Generan mucosidad, flemas, gripas y alergias. Se les relaciona con cáncer de ovarios y de colon. El único lácteo que la dieta mediterránea recomienda es queso feta porque no tiene caseína, una proteína que produce inflamación, y los yogurts con probióticos.

4. Alcohol

“Yo creo que el vino tinto es sano, una copa la mujer, el hombre dos”, asegura Nathaly Está comprobado que 40% de riesgo de cáncer de mama es porque la mujer toma más de una copa de alcohol. “El alcohol es azúcar, es bueno pero tampoco en exceso. El mejor alcohol que recomiendo es el mezcal y el tequila por no tener carbohidratos. El agave tiene fibra y su índice de azúcar es muy bajo”, explica Nathaly. 

Paso 2: ¿Qué debo procurar?

  1. Dormir de 7 a 8 horas diarias 

    La melatonina es una hormona natural que producimos hasta cierta edad. Después la dejamos de producir en igual cantidad y por eso dejamos de dormir profundo; entre mayor oscuridad en el cuarto, más melatonina, si te da la luz, no regeneras ni tu ciclo circadiano (ciclo de ritmo biológico de 24 horas). Hay que tomar melatonina de 3-5 mg o 5-HTP que es un triptófano, serotonina, y apagar los aparatos en la noche, meditar antes de dormir, no ver la televisión. Esto quita las canas, previene el cáncer, es un antioxidante rejuvenecedor para la mujer, evita el cáncer de mama.

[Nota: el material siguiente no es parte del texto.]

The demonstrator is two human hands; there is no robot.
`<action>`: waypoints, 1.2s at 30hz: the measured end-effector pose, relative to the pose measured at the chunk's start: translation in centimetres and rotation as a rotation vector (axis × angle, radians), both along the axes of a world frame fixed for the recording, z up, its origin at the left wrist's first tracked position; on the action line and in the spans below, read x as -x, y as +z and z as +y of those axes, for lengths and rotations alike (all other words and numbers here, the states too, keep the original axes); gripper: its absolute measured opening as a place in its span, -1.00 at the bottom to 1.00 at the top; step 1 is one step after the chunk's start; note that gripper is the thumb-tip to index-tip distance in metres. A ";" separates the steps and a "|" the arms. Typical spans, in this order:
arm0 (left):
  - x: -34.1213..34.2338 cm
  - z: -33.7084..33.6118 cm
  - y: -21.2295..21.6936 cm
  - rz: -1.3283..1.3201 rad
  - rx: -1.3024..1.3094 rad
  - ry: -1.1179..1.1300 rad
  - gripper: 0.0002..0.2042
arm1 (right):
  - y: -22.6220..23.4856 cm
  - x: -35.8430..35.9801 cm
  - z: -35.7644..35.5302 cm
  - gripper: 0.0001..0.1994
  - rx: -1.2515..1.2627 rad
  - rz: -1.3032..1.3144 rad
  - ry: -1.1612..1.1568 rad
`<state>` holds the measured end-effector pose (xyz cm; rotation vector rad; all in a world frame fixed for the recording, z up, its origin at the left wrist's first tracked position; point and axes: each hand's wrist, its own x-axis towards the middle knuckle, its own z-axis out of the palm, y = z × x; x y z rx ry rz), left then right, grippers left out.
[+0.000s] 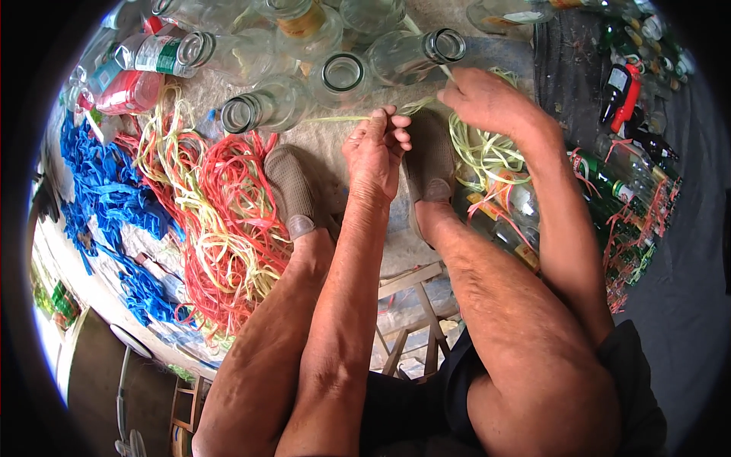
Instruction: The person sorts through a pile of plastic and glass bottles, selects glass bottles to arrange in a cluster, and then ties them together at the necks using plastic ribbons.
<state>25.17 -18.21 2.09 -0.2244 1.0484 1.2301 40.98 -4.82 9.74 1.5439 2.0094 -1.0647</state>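
My left hand (375, 148) pinches a pale yellow-green plastic string (335, 119) between thumb and curled fingers. The string stretches left toward a clear glass bottle (278, 105) and right toward my other hand. My right hand (487, 99) is closed, its fingertips at the string beside another clear bottle (400, 59); the fingers partly hide what they grip. Between these two stands a third clear bottle (341, 76), its mouth facing up. A loose heap of the same string (483, 156) lies below my right wrist.
A tangle of red and yellow strings (236, 221) and blue strips (114, 183) lie at the left. Plastic bottles (156, 55) stand at the upper left. Bundled green bottles (601, 175) lie on dark cloth at the right. My shoes (293, 183) flank a wooden frame (411, 286).
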 end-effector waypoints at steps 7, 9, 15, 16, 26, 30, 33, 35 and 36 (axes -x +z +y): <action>-1.1 0.8 0.3 0.024 0.011 -0.005 -0.75 | 1.1 1.9 -2.3 -0.56 0.196 -0.094 0.051; -1.6 1.0 0.2 0.035 0.000 -0.017 -0.74 | 0.3 0.9 -2.5 -0.55 0.153 -0.076 0.067; -2.5 1.5 -0.1 0.064 -0.005 -0.011 -0.71 | -1.4 1.3 -2.7 -0.62 0.276 -0.109 0.055; -2.5 1.7 -0.1 0.059 -0.006 -0.008 -0.71 | -1.0 1.8 -2.7 -0.64 0.289 -0.117 0.067; -1.4 1.9 -2.1 -0.031 -0.061 -0.036 -0.75 | -3.4 1.8 -3.6 -0.61 0.494 0.013 -0.055; -2.3 2.3 -1.4 -0.019 -0.029 -0.010 -0.77 | -4.2 -0.5 -2.6 -0.65 0.489 0.149 -0.190; -2.2 2.3 -1.0 -0.004 -0.018 -0.007 -0.78 | -4.3 -0.7 -2.7 -0.71 0.488 0.474 -0.665; -2.1 2.3 -0.9 0.004 0.008 0.009 -0.78 | -5.3 -0.9 -2.5 -0.69 0.641 0.750 -0.827; -2.1 2.4 -0.7 0.002 0.010 -0.005 -0.79 | -5.5 -1.1 -2.4 -0.68 0.665 0.757 -0.922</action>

  2. Cenar temprano y ligero

    El ayuno intermitente es importante. Cuando cenamos tarde, le robamos la energía al cuerpo de regenerase durante la noche para en su lugar tener que hacer digestión y desinflamar. El ayuno reinicia tu organismo y regenera las células, estimula la hormona del crecimiento, revierte la diabetes, aumenta la masa muscular, disminuye la ansiedad. Es recomendable llevarlo a cabo entre 3 y 5 veces por semana al menos, de 14 a 16 horas.

  3. Dieta basada en plantas

    Todas las enfermedades están llenas de azúcar, alimentos procesados, carbohidratos, carne roja, alimentos inflamatorios como harinas, mientras que la dieta basada en plantas es alta en fibra, por lo que bajan divertículos, el cáncer de colon, el colesterol y la glucosa, revierte la diabetes, te da energía, previene el Alzheimer por contener ácido fólico o B12. Las plantas son antioxidantes. Esta alimentación se basa en cereales como quinoa, arroz salvaje, arroz integral, camote, granos saludables como frijoles, lentejas, alimentos con fibra, con hierro, con complejo B. Además, practicar la dieta mediterránea es ideal: aguacate, aceite de oliva, nueces, almendras, verduras, frutas con colores, con antioxidantes, colores naranja, morado, amarillo. Nuestro cerebro necesita vitaminas y una buena dieta para funcionar y producir neurotransmisores.

  4. Hacer ejercicio

    Sudar elimina toxinas. Cuando la gente no suda, se queda con las toxinas en el cuerpo, que se pegan a la grasa y al cerebro, aumentando la probabilidad de padecer Alzheimer, demencia, enfermedades cognitivas. El tipo de ejercicio a practicar depende de la edad. Las mujeres mayores de 40 deben hacer pesas, fuerza. Antes se creía que el cardio era lo mejor, pero hoy se sabe que para construir músculo, se debe tener una estructura fuerte y esto es lo que te dan las pesas, resistencia, las ligas, los pilates, la yoga, aunque también es importante el cardio para el corazón, hacer bici, caminar rápido (que es lo mejor), hacer estiramientos.

  5. Cuidar la circulación 

    Hay que bañarse con agua fría. Al final de tu baño, un regaderazo de agua fría aumenta la circulación. Hoy se practica mucho la terapia de frío, la de hielo para las enfermedades autoinmunes. Esto hace un choque metabólico, activa el cuerpo y rompe su adaptabilidad. Cada vez que haces lo mismo diario, tu cuerpo se acostumbra, hay que romper esa adaptabilidad para que el cuerpo se active, cambiar el ejercicio, cambiar tus rutas diarias, ejercer tu cerebro.